_Assignment:_ For the entries below, say how many lines hold the word "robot", with the number as the only reply.

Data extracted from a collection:
>>>>
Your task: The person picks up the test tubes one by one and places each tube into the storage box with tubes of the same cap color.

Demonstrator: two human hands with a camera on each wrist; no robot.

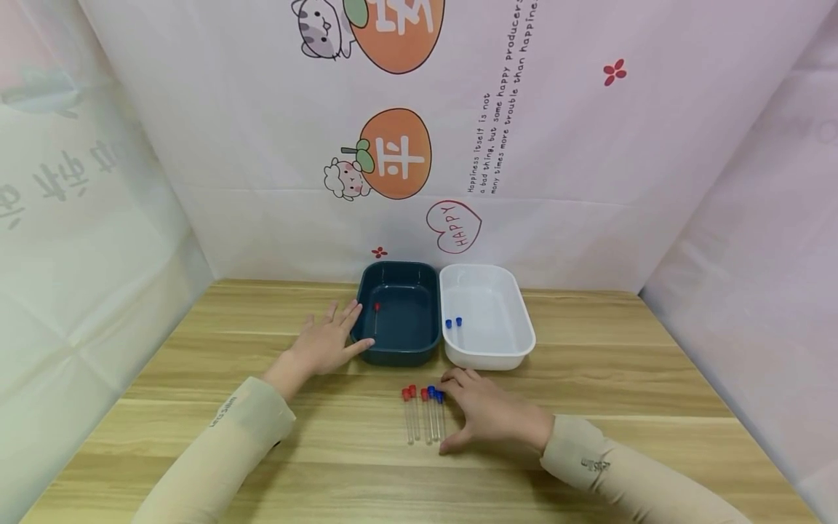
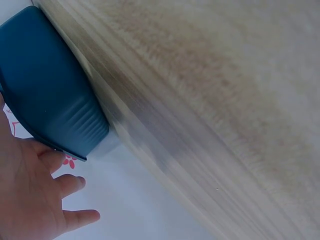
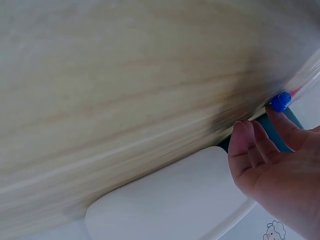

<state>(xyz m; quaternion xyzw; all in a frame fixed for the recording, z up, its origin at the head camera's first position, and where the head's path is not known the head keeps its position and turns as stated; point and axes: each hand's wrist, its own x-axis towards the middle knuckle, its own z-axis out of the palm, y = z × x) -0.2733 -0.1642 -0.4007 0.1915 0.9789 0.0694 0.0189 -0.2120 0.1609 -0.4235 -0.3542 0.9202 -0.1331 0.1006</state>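
Observation:
Several clear test tubes with red and blue caps (image 1: pixel 419 418) lie side by side on the table. My right hand (image 1: pixel 487 415) is at the right end of the row, its index fingertip touching a blue cap (image 3: pixel 281 101) and its thumb near that tube's lower end. The thumb is out of sight in the right wrist view. My left hand (image 1: pixel 325 342) rests with spread fingers against the left side of the dark blue tray (image 1: pixel 399 356). Inside that tray lies a red-capped tube (image 1: pixel 376 308). Two blue-capped tubes (image 1: pixel 459 322) lie in the white tray (image 1: pixel 487 360).
The two trays stand next to each other at the back of the wooden table (image 1: pixel 353 480). Behind them hangs a printed white cloth (image 1: pixel 556 240), and more cloth closes off both sides.

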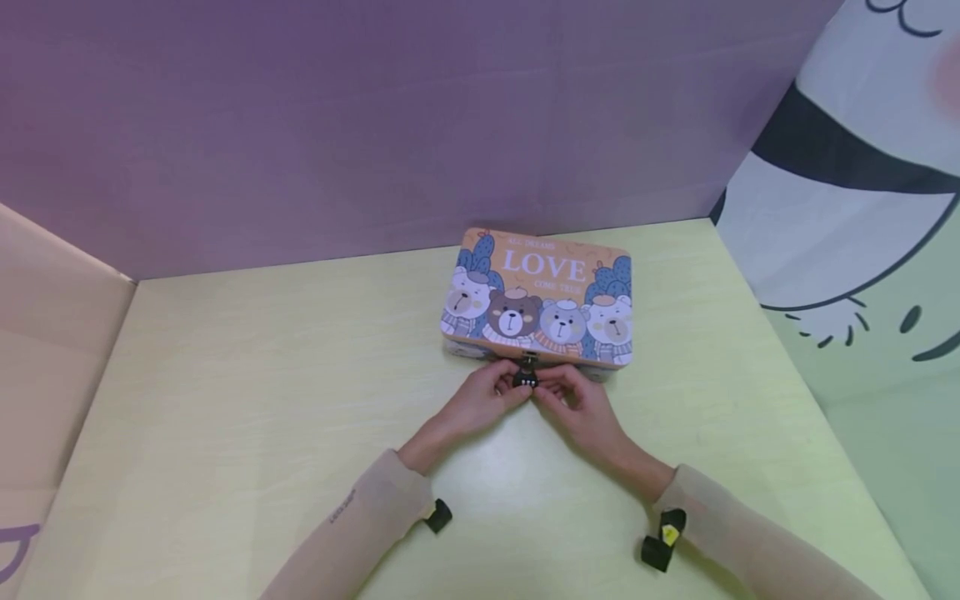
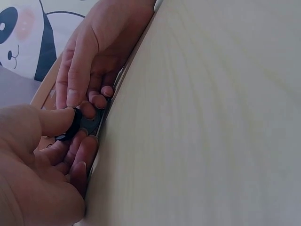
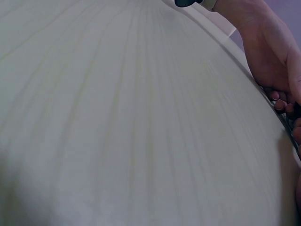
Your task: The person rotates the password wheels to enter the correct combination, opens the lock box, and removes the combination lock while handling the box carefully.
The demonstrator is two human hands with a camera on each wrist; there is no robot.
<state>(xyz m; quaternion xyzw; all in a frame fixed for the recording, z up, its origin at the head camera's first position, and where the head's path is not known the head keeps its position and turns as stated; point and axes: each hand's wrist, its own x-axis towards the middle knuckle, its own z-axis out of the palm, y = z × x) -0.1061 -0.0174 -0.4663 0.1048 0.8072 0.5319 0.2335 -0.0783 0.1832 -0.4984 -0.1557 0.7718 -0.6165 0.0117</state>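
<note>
Gripping black padlock point(image 1: 526, 380) by bear-print box point(image 1: 537, 292)

A pale wood-grain table point(image 1: 262, 400) fills the middle; a purple wall point(image 1: 375, 125) stands at twelve o'clock, a panda-printed wall point(image 1: 832, 250) at two, a beige panel point(image 1: 52, 333) at nine.

I get head view from above, facing forward-down over counter point(image 1: 225, 400). Wrist views low, close, skimming counter; both share left hand point(image 1: 480, 398) and right hand point(image 1: 587, 410): frame-left in left wrist, right edge in right.
</note>
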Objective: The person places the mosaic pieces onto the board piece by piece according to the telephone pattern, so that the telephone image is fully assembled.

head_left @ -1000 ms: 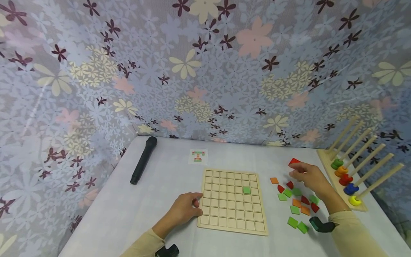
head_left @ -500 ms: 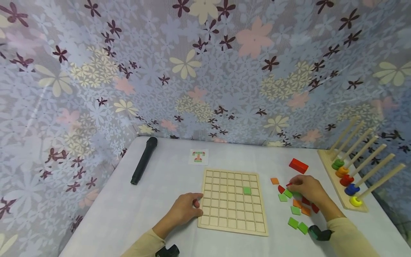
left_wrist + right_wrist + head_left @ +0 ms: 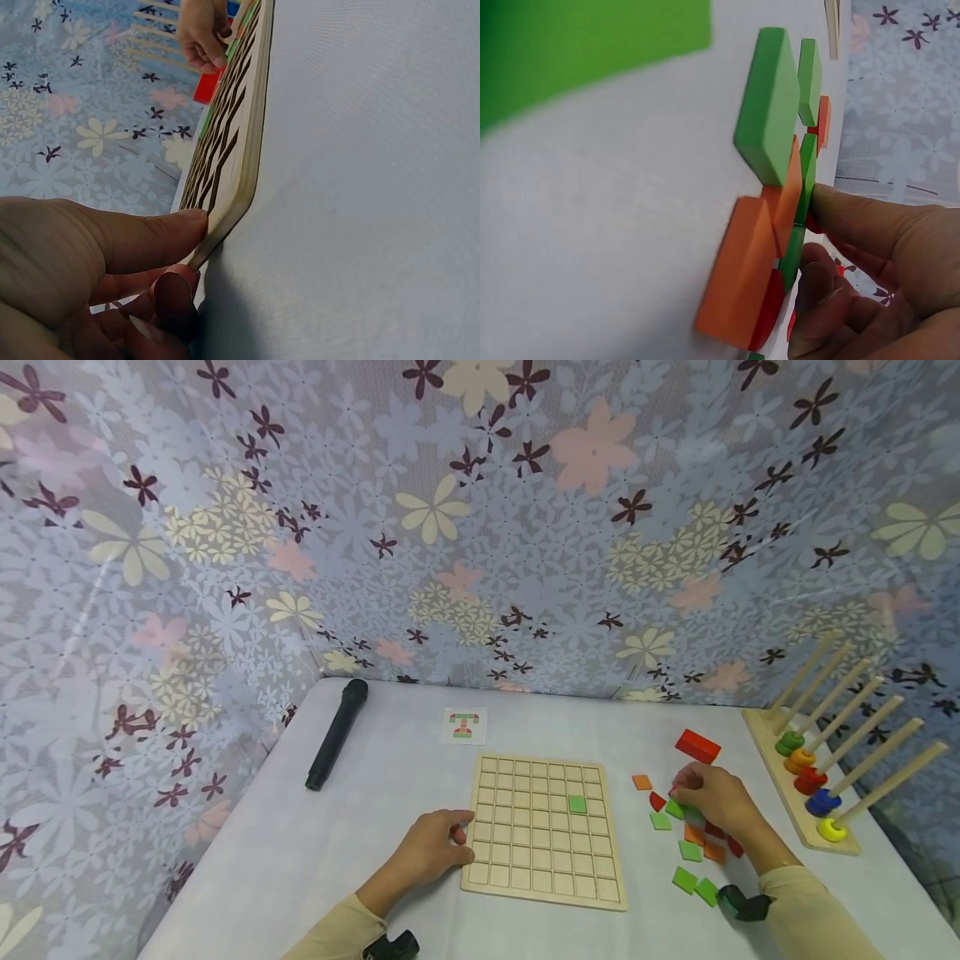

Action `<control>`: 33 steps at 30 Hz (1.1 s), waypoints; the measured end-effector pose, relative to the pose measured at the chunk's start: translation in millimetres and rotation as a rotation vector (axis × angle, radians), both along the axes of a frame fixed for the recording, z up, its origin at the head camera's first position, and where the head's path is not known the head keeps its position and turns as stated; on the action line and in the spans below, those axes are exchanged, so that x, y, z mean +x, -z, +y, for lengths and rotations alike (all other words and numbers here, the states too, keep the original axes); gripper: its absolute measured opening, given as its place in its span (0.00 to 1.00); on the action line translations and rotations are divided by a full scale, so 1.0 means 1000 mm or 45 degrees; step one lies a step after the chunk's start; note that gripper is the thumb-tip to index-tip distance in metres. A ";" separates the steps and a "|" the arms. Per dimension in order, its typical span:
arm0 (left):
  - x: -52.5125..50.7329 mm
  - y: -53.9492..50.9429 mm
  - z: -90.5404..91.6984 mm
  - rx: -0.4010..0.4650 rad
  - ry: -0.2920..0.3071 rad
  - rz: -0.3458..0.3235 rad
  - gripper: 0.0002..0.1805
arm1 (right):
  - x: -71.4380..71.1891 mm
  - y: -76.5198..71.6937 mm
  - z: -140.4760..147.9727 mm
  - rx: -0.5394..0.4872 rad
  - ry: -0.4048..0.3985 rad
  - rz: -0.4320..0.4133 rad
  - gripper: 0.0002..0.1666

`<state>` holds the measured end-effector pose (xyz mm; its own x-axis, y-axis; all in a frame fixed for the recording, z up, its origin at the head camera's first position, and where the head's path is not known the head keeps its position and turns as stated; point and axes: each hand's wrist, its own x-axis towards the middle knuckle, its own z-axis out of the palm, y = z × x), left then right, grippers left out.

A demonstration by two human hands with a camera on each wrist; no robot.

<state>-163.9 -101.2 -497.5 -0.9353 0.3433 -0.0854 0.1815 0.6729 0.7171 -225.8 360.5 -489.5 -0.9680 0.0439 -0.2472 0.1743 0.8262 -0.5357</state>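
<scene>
The wooden grid board [image 3: 543, 900] has one green tile [image 3: 577, 804] in an upper-right cell. Thumb and fingers of the left hand [image 3: 429, 852] grip the board's left edge; in the left wrist view that hand [image 3: 112, 277] has its thumb on top of the board [image 3: 251, 157] near a corner. Among the loose pieces, the right hand [image 3: 716, 797] pinches a red piece [image 3: 673, 792], mostly hidden by the fingers. Close to the right hand [image 3: 885, 277] in the right wrist view are green tiles [image 3: 769, 105] and orange tiles [image 3: 739, 270].
A red block [image 3: 698, 747] lies behind the right hand. Further right stands a peg rack [image 3: 802, 802] with coloured rings. A pattern card [image 3: 462, 727] lies behind the board, and a black microphone [image 3: 336, 735] at the left.
The right hand has moved from the red block toward the front, down to the loose pieces, and has taken hold of a red piece. The left hand and board stay put.
</scene>
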 end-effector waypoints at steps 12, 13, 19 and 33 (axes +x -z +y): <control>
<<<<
_Written response:_ 3